VP Content and Tech for NVIDIA GeForce
VP Content and Technology
NVIDIA talks about the future of development with the Nintendo Switch and explains major changes in the video card marketplace that could affect developers' work.
Q: Can you introduce yourselves and your role and NVIDIA?
Hi, I'm John Spitzer and I've been working at NVIDIA for what seems like forever, it's only been 17 years. During that time, I founded the NVIDIA office in Moscow which currently has over 150 employees. While in Moscow, I kick-started a project which eventually became GeForce Experience and invented most of the algorithms behind our "Optimal Playable Settings". So if you're unhappy with how we tune game settings for your PC, now you know who to blame! After growing the user base to 25 million, I handed off GFE development to our software team and turned my focus back to my original love -- real-time 3D rendering. I lead a worldwide team of scary-smart graphics engineers who help game developers make the most of our GeForce GPUs, whether that means integrating the coolest visual effects or optimizing performance for silky smooth stutter-free gaming.
Hi, I'm Rev Lebaredian, Vice President of GameWorks and Lightspeed studios at NVIDIA. In my role, I am responsible for developing and productizing NVIDIA's GameWorks technologies, as well as developing first party games. GameWorks includes various real-time visual effects modules tailored for video games; NVIDIA Destruction, NVIDIA Clothing, HairWorks, WaveWorks, etc..., as well as the most popular real-time physics middleware for video games, PhysX.
Q: I recently saw in the news that NVIDIA is returning to the console market in partnership with Nintendo–can you tell us about NVIDIA's partnership with the Nintendo Switch, and why they think developers should consider the platform
Working with Nintendo on the Switch has been nothing short of amazing. They have such a unique perspective on gaming and we can't wait to see what developers will do with the world's most capable mobile gaming system. We're certain it will absolutely delight gamers whether they're "on the go" or kicking back on the couch.
Q: I was updating my own NVIDIA drivers the other day and found the NVIDIA experience platform installed on my computer – Can you explain why NVIDIA's entering the platform business, and why developers might want to consider making sure their games can be supported on this platform?
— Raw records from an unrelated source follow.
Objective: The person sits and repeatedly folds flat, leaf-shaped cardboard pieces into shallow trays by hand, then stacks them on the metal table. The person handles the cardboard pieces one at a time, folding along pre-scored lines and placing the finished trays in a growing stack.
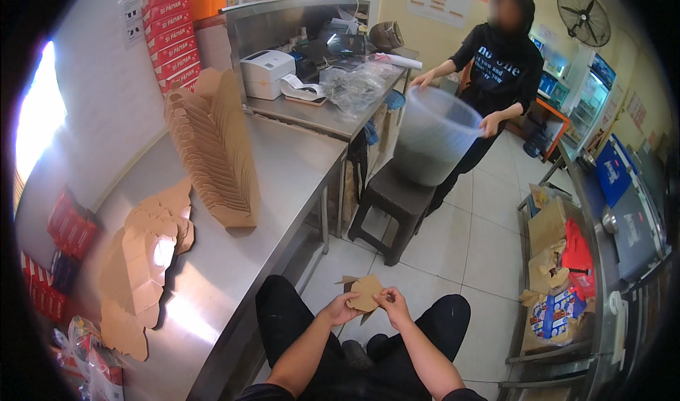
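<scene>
Between my knees I hold a small brown cardboard box [365,293], partly folded, with flaps sticking out. My left hand [341,309] grips its left side, fingers closed on the card. At the right edge, my right hand [392,308] pinches the board between thumb and fingers. On the steel table to my left leans a tall stack of nested, folded cardboard boxes [216,157]. Nearer on that table lies a loose pile of flat cardboard blanks [142,266].
A person [499,68] ahead holds a large translucent tub [435,142] over a dark plastic stool [392,210]. A white printer [267,74] and clear plastic bags [352,89] occupy the steel counter. Red boxes [171,36] are stacked by the wall. Shelving [559,351] runs along the right.
</scene>
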The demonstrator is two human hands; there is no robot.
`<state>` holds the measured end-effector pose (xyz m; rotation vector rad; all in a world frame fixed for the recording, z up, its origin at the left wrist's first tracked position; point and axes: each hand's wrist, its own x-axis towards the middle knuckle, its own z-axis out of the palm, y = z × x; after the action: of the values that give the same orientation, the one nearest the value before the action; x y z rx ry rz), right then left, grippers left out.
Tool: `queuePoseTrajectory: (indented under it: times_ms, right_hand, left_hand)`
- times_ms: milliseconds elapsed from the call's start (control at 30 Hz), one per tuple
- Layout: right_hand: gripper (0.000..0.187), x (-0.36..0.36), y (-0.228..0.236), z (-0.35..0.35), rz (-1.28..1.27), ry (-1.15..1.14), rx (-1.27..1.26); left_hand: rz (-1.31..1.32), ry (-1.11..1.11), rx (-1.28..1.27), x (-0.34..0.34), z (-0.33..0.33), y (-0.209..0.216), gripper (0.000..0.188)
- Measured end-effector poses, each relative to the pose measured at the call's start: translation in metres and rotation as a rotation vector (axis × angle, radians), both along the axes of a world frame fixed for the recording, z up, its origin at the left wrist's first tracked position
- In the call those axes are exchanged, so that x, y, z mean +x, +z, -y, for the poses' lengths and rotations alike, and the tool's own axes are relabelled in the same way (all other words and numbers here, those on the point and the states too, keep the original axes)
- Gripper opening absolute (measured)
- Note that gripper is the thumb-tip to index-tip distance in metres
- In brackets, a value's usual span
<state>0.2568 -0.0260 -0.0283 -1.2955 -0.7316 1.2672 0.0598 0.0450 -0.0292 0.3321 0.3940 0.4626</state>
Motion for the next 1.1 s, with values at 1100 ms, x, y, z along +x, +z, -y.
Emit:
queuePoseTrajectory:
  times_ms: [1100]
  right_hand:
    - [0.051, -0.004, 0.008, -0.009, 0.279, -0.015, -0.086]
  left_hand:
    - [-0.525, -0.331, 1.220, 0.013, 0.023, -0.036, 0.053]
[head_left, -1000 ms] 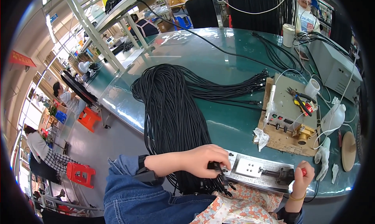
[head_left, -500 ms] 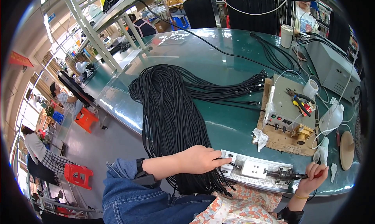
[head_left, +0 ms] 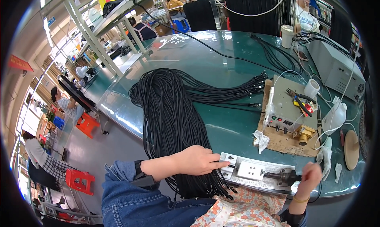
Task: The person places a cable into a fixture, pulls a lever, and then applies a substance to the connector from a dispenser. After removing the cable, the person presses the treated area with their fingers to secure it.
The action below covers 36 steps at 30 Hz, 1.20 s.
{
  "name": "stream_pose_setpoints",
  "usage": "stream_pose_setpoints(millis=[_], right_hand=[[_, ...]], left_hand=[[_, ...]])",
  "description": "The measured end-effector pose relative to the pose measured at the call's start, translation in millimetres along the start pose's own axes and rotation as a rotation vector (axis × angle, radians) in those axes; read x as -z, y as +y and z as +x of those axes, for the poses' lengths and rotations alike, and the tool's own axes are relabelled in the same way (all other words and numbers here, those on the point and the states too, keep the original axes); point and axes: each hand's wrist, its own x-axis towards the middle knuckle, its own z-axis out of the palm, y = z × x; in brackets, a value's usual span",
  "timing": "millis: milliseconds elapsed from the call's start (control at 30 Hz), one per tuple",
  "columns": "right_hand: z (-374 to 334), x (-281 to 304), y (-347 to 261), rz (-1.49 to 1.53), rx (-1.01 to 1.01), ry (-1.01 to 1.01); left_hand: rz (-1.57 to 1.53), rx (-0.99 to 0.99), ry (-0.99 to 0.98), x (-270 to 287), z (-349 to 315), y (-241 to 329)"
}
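Note:
My left hand (head_left: 196,160) is closed in a pinch on a thin black cable (head_left: 218,161) at the left end of a metal fixture (head_left: 284,186). Its index finger reaches over the small left block (head_left: 228,162). Midway along the fixture sits a white block (head_left: 251,170) with small holes. A dark push-type toggle clamp (head_left: 283,176) is mounted to its right. Curled around the clamp's handle end is my right hand (head_left: 311,175), slightly blurred, which hides the handle. Beside and beneath my left forearm hangs a thick bundle of black cables (head_left: 174,116) over the table edge.
A grey control box (head_left: 287,104) stands on cardboard, with pliers (head_left: 299,102) on top. A white bottle (head_left: 333,118), a round tan disc (head_left: 351,151) and crumpled tissue (head_left: 261,141) lie around it. Farther right is a large grey machine (head_left: 336,64). Other people sit in the background.
My right hand has shifted slightly left and turned, and the red handle tip no longer shows. The left hand keeps its pinch at the left block. The whole view has shifted slightly.

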Motion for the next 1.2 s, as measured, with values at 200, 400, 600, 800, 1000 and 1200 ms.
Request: stream_pose_setpoints(millis=[200,400,600,800,1000,1200], right_hand=[[-0.7,-45.5,-20.6,-0.825,0.525,-0.605],[-0.9,-29.6,-17.2,-0.601,0.432,-0.476],[4.1,4.8,-1.7,0.21,-0.115,0.172],[1.3,-22.7,-16.8,-0.244,0.22,-0.167],[1.0,-30.4,-17.7,-0.72,0.556,-0.566],[0.2,-22.3,-8.5,-0.408,0.316,-0.258]], left_hand=[[0.043,-0.032,-0.032,-2.9,0.3,-5.5],[-0.011,0.022,-0.044,-5.2,-1.1,4.0],[-0.089,-0.003,0.013,-3.7,3.2,4.8],[-0.2,0.03,0.001,-9.6,4.8,3.5],[-0.351,0.112,0.124,-8.7,-1.4,8.4],[-0.718,0.382,0.354,-3.2,-1.0,5.2]])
Though you may have just become familiar with GeForce Experience, it celebrated its 4th birthday recently. At its debut, it only supported driver install and game setting optimizations. Since that time, we have constantly strived to add new and exciting features, such as Shadowplay, GameStream, and soon -- Ansel. Most of these features require no action from the game developer, and the ones that do (eg Ansel) offer significant value for the effort needed to integrate them.
Q: Switching back to the general video card market, I've noticed that the pricing for video cards has dropped slightly with specialty high-end cards dropping into what would normally have been mid-tier video cards. What forces do you think have driven this drop, and can developers expect a larger audience of players with high-end PCs in the future?
Our recently introduced Pascal generation of GPUs brings nearly a 50% perf increase from our previous Maxwell generation. As PC gamers around the world buy Pascal-based graphics cards and systems, developers can expect a significantly larger number of PC gamers to be playing on systems that would have been considered high-end a couple of years ago. It's also notable that we completely revamped our product lineup "top to bottom" since announcing GeForce GTX 1080 in May, a feat which had never been accomplished in such a short time.
GM, Virtual Reality and
Intel explains how its RealSense technology can help VR developers, how intel technology is help shaping the economics of the VR market, and how they'll be supporting students at GDC 2017.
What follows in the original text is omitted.